Deadly firepower

Florida's "stand your ground" law has come under wide controversy since the death of Trayvon Martin, an unarmed 17-year-old black youth who was trailed and shot by a neighborhood watch volunteer who then claimed he fatally shot the teen in the chest in self-defense. The controversy is clearly just. The watch volunteer had been told by a 911 police dispatcher not to follow the youth. Had he heeded that directive, there would have been no encounter between the shooter and the victim he stalked.

Behind this needless, reckless shooting lies other, less obvious, factors that argue against both the "stand your ground law" and the way its been promoted by the National Rifle Association and the American Legislative Exchange Council, more commonly known as ALEC.

The NRA's aggressive gun-rights agenda meshes well with that of ALEC, a corporate-sponsored vehicle for extreme right-wing legislation. Because they appeal to the same legislative base, ALEC has apparently been happy to help the NRA promote passage of similar "stand your ground laws" in 23 other states, including Tennessee, since Florida adopted the law in 2005.

Their joint influence in passing these lethal laws in so many states is striking. It is further noteworthy because it is just one example of the broad and largely negative legislative agenda that ALEC and its corporate funders are successfully pushing through Republican-dominated state legislatures around the country against the broader public interest.

Tennessee's 2007 "stand your ground" law is less extreme than Florida's version in that it limits its shoot-to-kill right against unarmed people in a citizen's residential property, dwelling and vehicle. Florida's more wide-open law allows people who feel "threatened" to shoot-to-kill in most public spaces. Yet all these laws exclude a duty to retreat before using lethal force-- the legal standard that had traditionally separated reasonable self-defense from outright murder.

The 24 states that now carry these laws -- the nonpartisan Sunlight Foundation found them through a computer search, but it says there may be others, since not all states have put their laws online -- have made it much more difficult for police to prosecute gunshot killings.

Florida police and prosecutors say they opposed the 2005 law for that reason. And, indeed, since the law was passed, unprosecuted shooting deaths have nearly tripled in Florida for lack of evidence against a shooter's word about being threatened. That suggests that some -- if not many -- of these deaths may be legalized cold-blooded murder. Without the duty to retreat from a threatening encounter between two people where there are no witnesses, who's to say how the shooting occurred.

Such an unexamined lethal threat may be the worst of the NRA-ALEC tandem, yet there are ample grounds to scrutinize ALEC's broader agenda.
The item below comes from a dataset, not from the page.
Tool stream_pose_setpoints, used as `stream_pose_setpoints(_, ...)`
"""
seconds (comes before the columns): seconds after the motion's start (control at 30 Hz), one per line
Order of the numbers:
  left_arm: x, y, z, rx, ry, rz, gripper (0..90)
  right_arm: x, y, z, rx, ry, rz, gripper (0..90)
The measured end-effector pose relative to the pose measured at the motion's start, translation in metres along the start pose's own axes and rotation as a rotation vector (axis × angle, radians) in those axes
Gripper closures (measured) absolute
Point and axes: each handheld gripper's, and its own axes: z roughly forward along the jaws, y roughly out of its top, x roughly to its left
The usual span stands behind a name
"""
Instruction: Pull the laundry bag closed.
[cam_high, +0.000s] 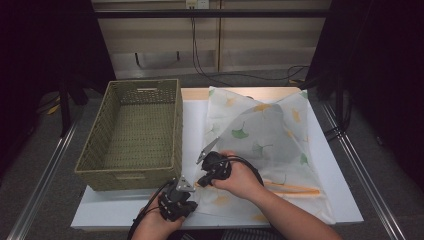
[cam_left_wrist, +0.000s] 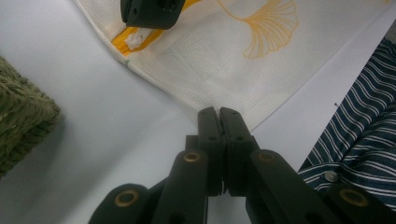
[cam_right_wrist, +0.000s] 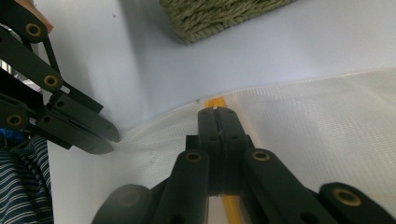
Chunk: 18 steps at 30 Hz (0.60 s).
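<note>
A white mesh bag (cam_high: 265, 135) printed with ginkgo leaves lies on the table, its orange zipper (cam_high: 295, 189) running along the near side. At the bag's near left corner, my left gripper (cam_high: 191, 192) is shut, pinching the mesh edge (cam_left_wrist: 219, 100). Just beyond it my right gripper (cam_high: 200, 180) is shut on the end of the orange zipper (cam_right_wrist: 215, 103). In the left gripper view the right gripper (cam_left_wrist: 149, 14) sits over the white zipper pull (cam_left_wrist: 135, 41). The left gripper (cam_right_wrist: 88, 133) shows at the left of the right gripper view.
An empty green woven basket (cam_high: 135, 135) stands on the left half of the white table (cam_high: 340, 200), close to both grippers. Its corner (cam_right_wrist: 210, 18) lies just ahead of the right gripper. A striped sleeve (cam_left_wrist: 359, 135) is at the table's near edge.
</note>
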Motion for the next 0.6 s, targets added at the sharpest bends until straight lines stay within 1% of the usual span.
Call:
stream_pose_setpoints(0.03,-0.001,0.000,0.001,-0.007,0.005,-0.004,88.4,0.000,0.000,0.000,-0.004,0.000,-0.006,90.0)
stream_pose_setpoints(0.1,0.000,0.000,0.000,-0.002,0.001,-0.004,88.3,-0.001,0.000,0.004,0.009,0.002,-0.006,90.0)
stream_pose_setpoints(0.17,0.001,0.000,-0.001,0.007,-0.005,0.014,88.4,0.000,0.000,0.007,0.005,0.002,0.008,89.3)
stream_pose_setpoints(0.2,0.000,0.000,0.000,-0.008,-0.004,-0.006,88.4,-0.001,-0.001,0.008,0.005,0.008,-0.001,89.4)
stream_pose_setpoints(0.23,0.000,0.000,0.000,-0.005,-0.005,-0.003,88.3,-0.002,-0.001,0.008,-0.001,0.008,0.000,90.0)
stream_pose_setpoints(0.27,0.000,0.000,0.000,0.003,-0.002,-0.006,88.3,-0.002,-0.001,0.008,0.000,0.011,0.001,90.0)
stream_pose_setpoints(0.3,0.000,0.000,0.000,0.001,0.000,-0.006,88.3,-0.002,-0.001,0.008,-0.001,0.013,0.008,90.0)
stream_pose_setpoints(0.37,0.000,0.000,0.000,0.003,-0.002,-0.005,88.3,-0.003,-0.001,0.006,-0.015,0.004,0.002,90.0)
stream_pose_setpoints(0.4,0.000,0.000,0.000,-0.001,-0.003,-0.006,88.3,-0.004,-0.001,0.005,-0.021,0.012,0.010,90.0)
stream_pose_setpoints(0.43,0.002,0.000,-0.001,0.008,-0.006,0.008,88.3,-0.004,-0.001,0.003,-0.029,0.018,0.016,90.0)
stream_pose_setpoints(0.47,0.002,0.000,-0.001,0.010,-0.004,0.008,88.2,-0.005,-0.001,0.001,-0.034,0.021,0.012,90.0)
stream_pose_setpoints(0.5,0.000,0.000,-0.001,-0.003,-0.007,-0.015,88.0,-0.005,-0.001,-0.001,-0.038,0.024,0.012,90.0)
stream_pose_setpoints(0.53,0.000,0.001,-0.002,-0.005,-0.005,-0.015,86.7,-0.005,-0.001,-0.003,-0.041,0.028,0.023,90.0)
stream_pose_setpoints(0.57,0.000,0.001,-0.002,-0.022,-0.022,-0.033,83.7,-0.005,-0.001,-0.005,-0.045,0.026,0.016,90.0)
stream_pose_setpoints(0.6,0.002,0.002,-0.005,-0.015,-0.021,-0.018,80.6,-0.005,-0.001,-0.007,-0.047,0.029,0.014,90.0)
The organization has gained massive influence through the 2,000 state legislators and corporate executives that have joined hands under its umbrella, a new report by the nonpartisan Common Cause watchdog reports.

Among other examples of ALEC-drafted and promoted legislation adopted by Tennessee's GOP-controlled Legislature are bills to allow corporations to donate directly to legislators; to raise the limits on PAC funds for state and local offices from 50 percent of the candidate's total donations to 100 percent of donations; to dismantle the teacher's union and its right to negotiate for a contract; to create charter schools; to adopt voter ID laws that make it difficult for seniors, the disabled and poor to obtain voter ID cards; to bar voting rights to non-local college students; and to develop more private, for-profit prisons.

ALEC's corporate sponsors also help funnel donations to compliant legislators, which boosts its campaigns against health care reform and environmental regulations, trade and public employee unions and state minimum wage laws.

ALEC's corporate leaders are drawn from some of the nation's largest corporations, i.e., the Koch industries, Coca-Cola, Wal-Mart and AT&T. They invest some $7 million a year in promoting ALEC's "model" legislation and building a corporate launching pad and network for its agenda, and the agenda of its natural allies, like the NRA.

Given its firepower against the broader public in fair legislation, public services and tax equity, ordinary citizens have about as much chance of getting justice as innocent victims of "stand-your-ground" laws.